The above requirements could be fulfilled by a function that deactivates certain slots within the epoch, i.e. does not allow block proposals for these slots. Compared to simply increasing slot times this has the advantage of keeping the slot times since genesis predictable, both for the past and future. Another alternative would be decreasing the usable execution chain gas limit, but in case of on-chain voting on the maximum gas limit this might be circumvented.

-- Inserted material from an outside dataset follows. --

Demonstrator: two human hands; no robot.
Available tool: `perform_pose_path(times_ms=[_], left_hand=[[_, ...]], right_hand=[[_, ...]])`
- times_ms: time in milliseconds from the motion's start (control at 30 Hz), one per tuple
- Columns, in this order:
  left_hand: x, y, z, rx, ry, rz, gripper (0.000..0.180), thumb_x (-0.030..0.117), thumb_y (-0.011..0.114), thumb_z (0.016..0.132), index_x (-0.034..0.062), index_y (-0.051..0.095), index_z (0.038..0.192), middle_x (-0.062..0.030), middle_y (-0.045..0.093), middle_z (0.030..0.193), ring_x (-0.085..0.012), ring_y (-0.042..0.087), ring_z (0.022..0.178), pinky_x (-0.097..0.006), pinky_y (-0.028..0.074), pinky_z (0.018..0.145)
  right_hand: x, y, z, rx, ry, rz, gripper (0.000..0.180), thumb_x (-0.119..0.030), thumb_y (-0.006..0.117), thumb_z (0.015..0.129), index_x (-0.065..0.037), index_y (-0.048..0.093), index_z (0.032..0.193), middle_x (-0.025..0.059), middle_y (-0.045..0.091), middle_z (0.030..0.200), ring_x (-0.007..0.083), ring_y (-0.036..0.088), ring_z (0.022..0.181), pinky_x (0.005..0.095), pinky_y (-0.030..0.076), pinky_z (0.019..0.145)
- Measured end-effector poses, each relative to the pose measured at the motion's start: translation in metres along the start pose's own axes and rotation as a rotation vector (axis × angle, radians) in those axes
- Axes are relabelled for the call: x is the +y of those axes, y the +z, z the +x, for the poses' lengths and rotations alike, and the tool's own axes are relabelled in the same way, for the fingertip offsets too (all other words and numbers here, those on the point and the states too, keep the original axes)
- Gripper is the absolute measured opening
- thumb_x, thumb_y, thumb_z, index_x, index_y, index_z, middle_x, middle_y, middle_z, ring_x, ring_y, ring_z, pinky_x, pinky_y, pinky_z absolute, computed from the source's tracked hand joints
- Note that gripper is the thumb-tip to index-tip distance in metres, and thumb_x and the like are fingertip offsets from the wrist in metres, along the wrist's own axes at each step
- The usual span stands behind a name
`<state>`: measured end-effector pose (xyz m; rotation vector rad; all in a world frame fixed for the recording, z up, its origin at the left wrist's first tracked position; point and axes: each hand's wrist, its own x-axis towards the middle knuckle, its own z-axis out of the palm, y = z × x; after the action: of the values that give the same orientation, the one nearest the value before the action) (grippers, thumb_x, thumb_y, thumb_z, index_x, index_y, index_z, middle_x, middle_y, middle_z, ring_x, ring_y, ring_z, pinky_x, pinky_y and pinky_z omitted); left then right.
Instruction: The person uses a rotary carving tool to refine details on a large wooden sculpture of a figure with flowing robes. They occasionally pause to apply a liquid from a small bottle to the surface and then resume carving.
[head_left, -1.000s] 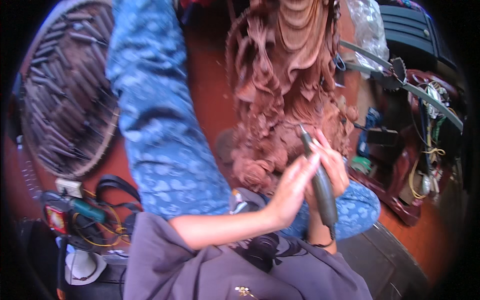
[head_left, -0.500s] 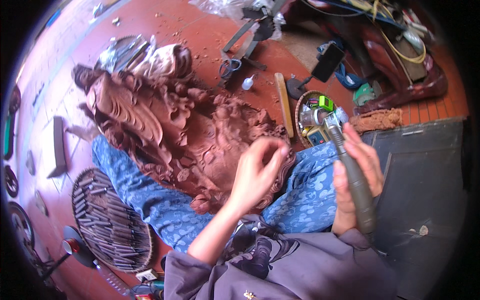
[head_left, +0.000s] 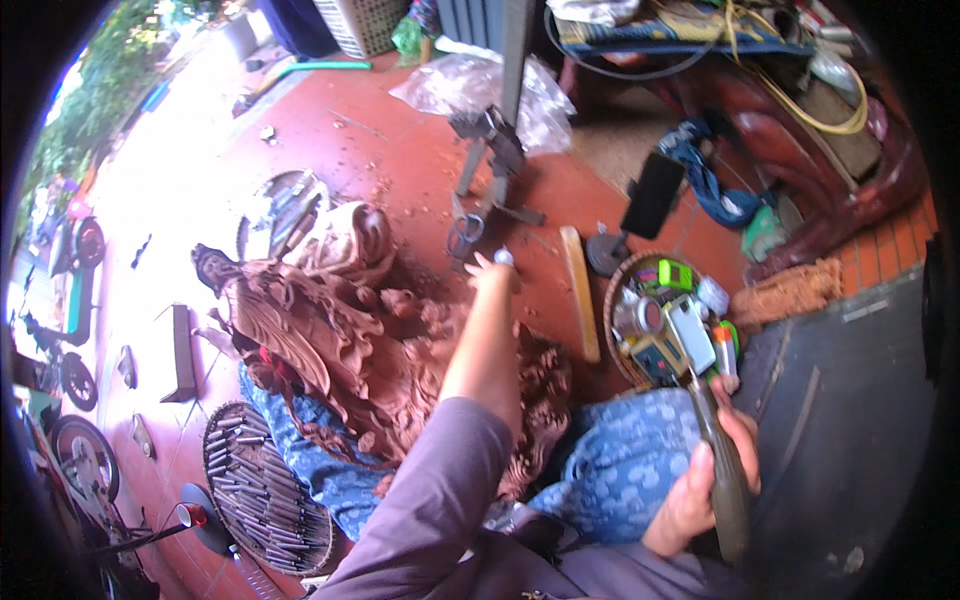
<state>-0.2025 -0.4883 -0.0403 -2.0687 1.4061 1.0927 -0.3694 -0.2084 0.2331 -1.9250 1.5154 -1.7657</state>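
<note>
Stretched forward over the carved reddish-brown wood sculpture, my left hand is at a small white bottle on the red floor. Its fingers look spread; whether they touch the bottle I cannot tell. My right hand grips a dark grey-green handheld carving tool, its thin tip angled up and away from me. The sculpture, full of deep folds and relief, lies across my lap on blue patterned cloth.
A round basket holds a phone, jars and small items. Left, a woven tray carries many dark rods. Beyond stand a wooden bar, a phone on a stand and a metal stand. A dark board lies right.
My left hand has moved from above the sculpture out to the small white bottle. My right hand, still holding the tool, has dropped lower. The view has tilted up.
</note>
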Motion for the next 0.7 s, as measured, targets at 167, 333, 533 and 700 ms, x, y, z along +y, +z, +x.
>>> perform_pose_path(times_ms=[167,333,533,700], left_hand=[[0.012,0.01,0.041,0.063,0.16,0.078,0.08,0.048,0.068,0.071,0.0322,0.027,0.138,-0.011,-0.004,0.146,-0.0448,0.013,0.13,-0.049,0.031,0.101],[-0.024,0.025,0.09,0.224,0.302,-0.049,0.056,0.034,0.067,0.074,0.032,0.045,0.126,-0.0217,0.033,0.132,-0.0395,0.04,0.118,-0.043,0.042,0.093],[0.012,0.019,0.046,0.814,0.479,-0.236,0.042,0.013,0.059,0.076,0.0219,0.047,0.115,-0.0219,0.045,0.109,-0.0372,0.054,0.096,-0.044,0.048,0.077],[0.013,-0.034,-0.036,0.848,0.88,-0.435,0.031,0.007,0.052,0.072,0.0083,0.048,0.103,-0.0276,0.045,0.099,-0.0453,0.049,0.093,-0.049,0.05,0.072]], right_hand=[[-0.001,0.001,0.008,0.047,0.03,-0.032,0.029,-0.01,0.049,0.082,0.012,0.05,0.102,0.0251,0.054,0.096,0.0345,0.054,0.088,0.0417,0.045,0.078],[-0.016,-0.006,0.014,-0.138,0.059,-0.245,0.023,-0.012,0.05,0.087,0.007,0.055,0.099,0.0213,0.057,0.093,0.0311,0.057,0.082,0.0406,0.048,0.074],[-0.007,-0.006,0.015,-0.025,0.079,-0.039,0.03,-0.013,0.054,0.08,0.009,0.051,0.1,0.0251,0.056,0.09,0.0367,0.059,0.083,0.0427,0.05,0.077],[0.005,0.01,-0.009,0.151,0.141,0.175,0.034,-0.008,0.043,0.085,0.017,0.044,0.109,0.0311,0.048,0.106,0.0442,0.051,0.103,0.0479,0.042,0.093]])
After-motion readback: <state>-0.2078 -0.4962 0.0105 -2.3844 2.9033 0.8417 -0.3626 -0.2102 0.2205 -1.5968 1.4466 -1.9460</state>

Since the validator shuffling already guarantees a fair and random slot assignment, the deactivated slot numbers within each epoch can be constant and predetermined, without risk of manipulation or grieving. So an ice age function could just deactivate an increasing amount of slots within each epoch. There are several ways to design this progression:

  1. Exponential: similar to the current difficulty bomb, the onset only mildly affects chain throughput, but progresses very harshly. It would deactivate 1, 2, 4, 8, 16 and finally all 32 slots of the epoch, bringing the chain to a complete halt (in contrast to PoW, where the chain can still progress).
  2. Linear: constant progression, it would deactivate 1, 2, 3, ..., 32 slots of the epoch.
  3. Logistic: slow onset, strong progression, but tailing out. It would deactivate 1, 2, 4, 8, 16, 24, 28, 30, 31, 32 slots of the epoch. Generates pain quicker than linear, but leaves the chain alive longer than exponential.

Questions

hwwhww commented 3 years ago

Hi @torfbolt, At this moment, I'd say you might be able to get more feedback on ethereum-magicians forum.